Ils bénéficient d’un accompagnement pour tester des solutions (mise en place de process, choix de solutions techniques, modèle économique) et les transformer en bonnes pratiques afin d’en faire bénéficier le maximum d’établissements de santé. Des webinaires viennent en appui de la démarche (ex : cartographie des différentes typologies de plastiques présents à l’hôpital dans les dispositifs médicaux et la restauration).

Dispositifs médicaux : vigilance et recherche

Dans les tubulures et prolongateurs, le PVC (Polychlorure de vinyle) continue d’être très utilisé pour ces qualités de souplesse, flexibilité, et biocompatibilité, en dépit des interactions contenu-contenant propres à ce matériau (sorption des principes actifs des médicaments sur les parois plastiques mais surtout migrations des plastifiants). Donnons l’exemple de DEHP (di-2-éthylhexyl phtalates), non lié aux polymères, perturbateur endocrinien et classé CMR (Cancérigène mutagène reprotoxique), qui migre dans la solution médicamenteuse et est administré aux patients.
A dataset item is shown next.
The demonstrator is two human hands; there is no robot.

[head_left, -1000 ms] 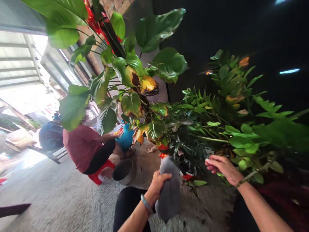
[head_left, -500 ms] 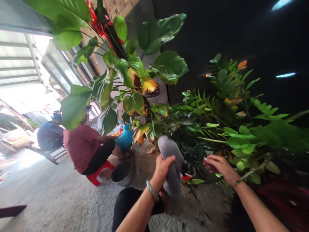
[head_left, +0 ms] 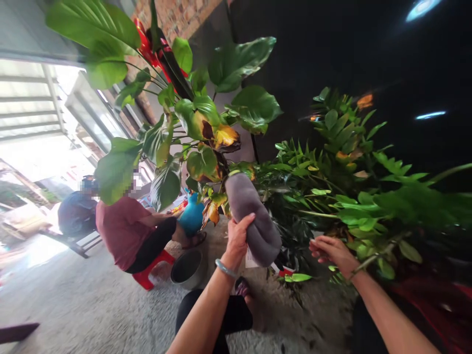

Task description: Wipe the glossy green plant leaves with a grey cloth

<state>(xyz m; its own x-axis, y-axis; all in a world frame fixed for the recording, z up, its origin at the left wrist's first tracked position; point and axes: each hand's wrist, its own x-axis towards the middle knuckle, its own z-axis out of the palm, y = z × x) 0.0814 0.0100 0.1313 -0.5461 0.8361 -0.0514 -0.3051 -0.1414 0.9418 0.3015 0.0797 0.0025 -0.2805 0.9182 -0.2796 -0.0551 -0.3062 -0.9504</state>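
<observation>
My left hand (head_left: 238,235) grips a folded grey cloth (head_left: 252,219) and holds it up in front of a large-leafed potted plant (head_left: 206,128) with yellowing leaves. A bracelet circles that wrist. My right hand (head_left: 332,251) reaches under the fronds of a bushy green plant (head_left: 354,196), fingers loosely curled around thin stems; what they grip is partly hidden by foliage.
A person in a maroon shirt (head_left: 123,231) sits on a red stool (head_left: 149,270) at the left, holding a blue vase (head_left: 191,216). A metal bowl (head_left: 188,268) sits on the concrete floor. Another person (head_left: 75,211) sits farther back. My dark-trousered knee (head_left: 217,314) is below.
My left hand has lifted the grey cloth from near my knee up to the level of the plant's lower leaves. My right hand has stayed among the stems.
</observation>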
Ces questions sont particulièrement prégnantes lorsqu’il s’agit de patients très fragiles tels les bébés prématurés recevant nourriture, oxygène et médicaments via des sondes, poches et cathéter en plastique. « Ces petits patients dont le système de détoxification est immature sont d’autant plus sensibles aux toxiques », pointe le Dr Morgane Masse, MCU-PH au CHU de Lille, entraînant une surexposition au DEHP. Autre exemple : les dialysés chez qui s’accumule le bisphénol A (BPA), perturbateur endocrinien avéré, faute de pouvoir l’éliminer par voie urinaire et pour lesquels l’exposition s’accentue du fait du relargage du BPA par la coque et la membrane des dialyseurs.

Des plastifiants alternatifs

Une première piste vise à faire appel à des plastifiants alternatifs au DEHP. Le DEHT (di-ethylexylterephtalate) et surtout le TOTM (tri-octyltrimellitate) présentant un rapport bénéfice/risque intéressant (Projet ARMED NEO, équipe du Pr Valérie Sautou, CHU Clermont-Ferrand soutenu par ANSM). Autre possibilité : remplacer le PVC par d’autres matériaux. Le PE (polyéthylène) et le PUR (polyuréthane), moins souples, ne peuvent pas remplacer le PVC dans toutes ces utilisations mais sont plutôt utilisés pour les cathéters et les prolongateurs.

D’autres idées sont au cœur d’une recherche active. « Des traitements physico-chimiques de l’extrême surface du PVC sont étudiés de façon à limiter les interactions tout en conservant ses propriétés en profondeur », révèle le Dr Morgane Masse.

D’une façon globale, il convient d’apprendre à se passer des 75 % des plastiques qui ne sont pas directement utiles. En santé, partout ou la réduction plastique est envisageable elle doit être tentée afin de réduire les effets de la pollution plastiques sur des populations par définition fragilisées par les affections.

 

* Forme de recyclage par laquelle on transforme un déchet matériel ou un produit inutile en un nouveau matériau ou produit de qualité ou de valeur moindre.